● **Exercise brief**: Please restate, exactly, only the lines from the beginning of the listing below through the line containing "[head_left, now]", with the pictures left out.

● **Data provided**:
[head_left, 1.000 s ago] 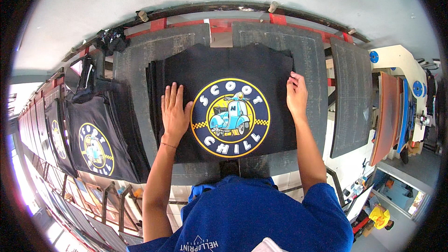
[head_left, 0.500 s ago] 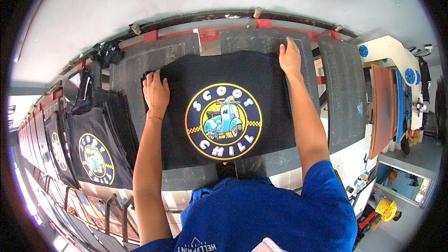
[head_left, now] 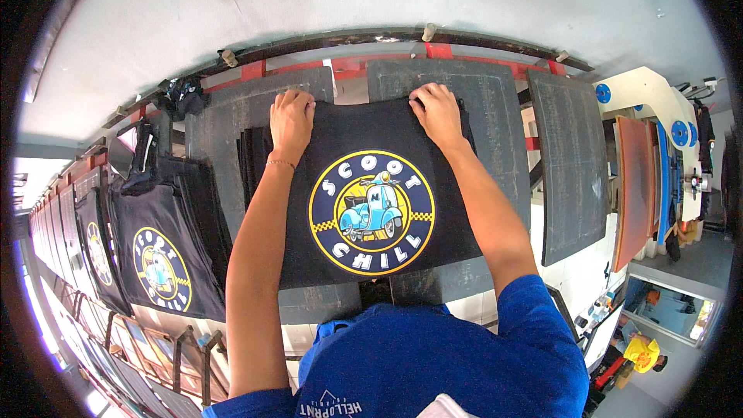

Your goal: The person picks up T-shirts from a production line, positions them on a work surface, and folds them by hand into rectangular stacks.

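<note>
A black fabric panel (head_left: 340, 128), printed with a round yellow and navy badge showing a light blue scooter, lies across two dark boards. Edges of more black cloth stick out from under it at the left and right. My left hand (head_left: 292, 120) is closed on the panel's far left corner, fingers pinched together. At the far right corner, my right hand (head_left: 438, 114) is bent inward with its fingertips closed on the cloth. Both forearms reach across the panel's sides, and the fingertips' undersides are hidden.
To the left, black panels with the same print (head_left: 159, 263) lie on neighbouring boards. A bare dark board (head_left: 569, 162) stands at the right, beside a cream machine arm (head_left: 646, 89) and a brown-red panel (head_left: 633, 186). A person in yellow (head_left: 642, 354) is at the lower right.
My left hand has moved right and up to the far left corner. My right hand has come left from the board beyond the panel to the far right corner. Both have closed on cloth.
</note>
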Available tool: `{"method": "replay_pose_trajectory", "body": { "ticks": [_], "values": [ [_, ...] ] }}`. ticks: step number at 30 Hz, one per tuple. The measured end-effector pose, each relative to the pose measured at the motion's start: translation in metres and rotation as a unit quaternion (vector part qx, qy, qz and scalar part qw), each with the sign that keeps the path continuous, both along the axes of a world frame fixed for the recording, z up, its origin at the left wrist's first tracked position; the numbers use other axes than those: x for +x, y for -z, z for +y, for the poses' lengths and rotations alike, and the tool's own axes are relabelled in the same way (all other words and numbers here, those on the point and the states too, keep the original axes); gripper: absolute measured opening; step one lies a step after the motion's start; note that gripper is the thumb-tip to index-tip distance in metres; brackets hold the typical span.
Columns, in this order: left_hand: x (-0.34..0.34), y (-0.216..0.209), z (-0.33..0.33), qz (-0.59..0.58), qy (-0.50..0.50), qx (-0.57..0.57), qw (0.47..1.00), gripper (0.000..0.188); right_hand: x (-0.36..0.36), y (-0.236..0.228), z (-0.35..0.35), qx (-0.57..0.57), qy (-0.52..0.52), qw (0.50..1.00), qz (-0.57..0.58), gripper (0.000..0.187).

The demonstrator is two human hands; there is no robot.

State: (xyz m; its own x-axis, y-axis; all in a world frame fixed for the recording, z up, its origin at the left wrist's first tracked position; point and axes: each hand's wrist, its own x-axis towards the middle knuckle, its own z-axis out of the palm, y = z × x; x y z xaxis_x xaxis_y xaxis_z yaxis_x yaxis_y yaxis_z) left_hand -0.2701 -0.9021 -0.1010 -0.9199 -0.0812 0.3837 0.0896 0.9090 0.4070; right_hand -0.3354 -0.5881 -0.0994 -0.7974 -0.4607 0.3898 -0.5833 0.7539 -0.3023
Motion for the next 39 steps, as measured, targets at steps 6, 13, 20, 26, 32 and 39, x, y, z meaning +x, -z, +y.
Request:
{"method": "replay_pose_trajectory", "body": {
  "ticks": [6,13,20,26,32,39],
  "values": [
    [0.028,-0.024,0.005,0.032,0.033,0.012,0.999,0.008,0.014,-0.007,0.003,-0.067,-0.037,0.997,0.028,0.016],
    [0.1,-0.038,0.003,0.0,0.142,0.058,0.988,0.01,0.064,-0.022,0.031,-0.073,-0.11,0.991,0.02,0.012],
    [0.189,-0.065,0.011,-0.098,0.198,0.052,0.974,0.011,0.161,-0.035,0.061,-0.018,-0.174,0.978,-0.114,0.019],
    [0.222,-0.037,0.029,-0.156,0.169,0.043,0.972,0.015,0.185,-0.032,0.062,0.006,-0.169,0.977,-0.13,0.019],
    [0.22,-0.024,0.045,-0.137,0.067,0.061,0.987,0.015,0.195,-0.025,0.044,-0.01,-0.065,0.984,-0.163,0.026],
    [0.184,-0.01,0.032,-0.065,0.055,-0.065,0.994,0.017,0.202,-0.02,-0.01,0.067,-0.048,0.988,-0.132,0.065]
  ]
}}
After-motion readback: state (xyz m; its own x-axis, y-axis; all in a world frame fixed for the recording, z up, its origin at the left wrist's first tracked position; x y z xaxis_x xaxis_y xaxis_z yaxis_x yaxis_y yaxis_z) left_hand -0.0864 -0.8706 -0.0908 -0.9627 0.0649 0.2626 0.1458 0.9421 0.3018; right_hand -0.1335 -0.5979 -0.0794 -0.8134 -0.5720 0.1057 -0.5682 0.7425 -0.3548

● **Exercise result**:
[head_left, 1.000 s ago] 
[head_left, 0.500 s ago] 
[head_left, now] 

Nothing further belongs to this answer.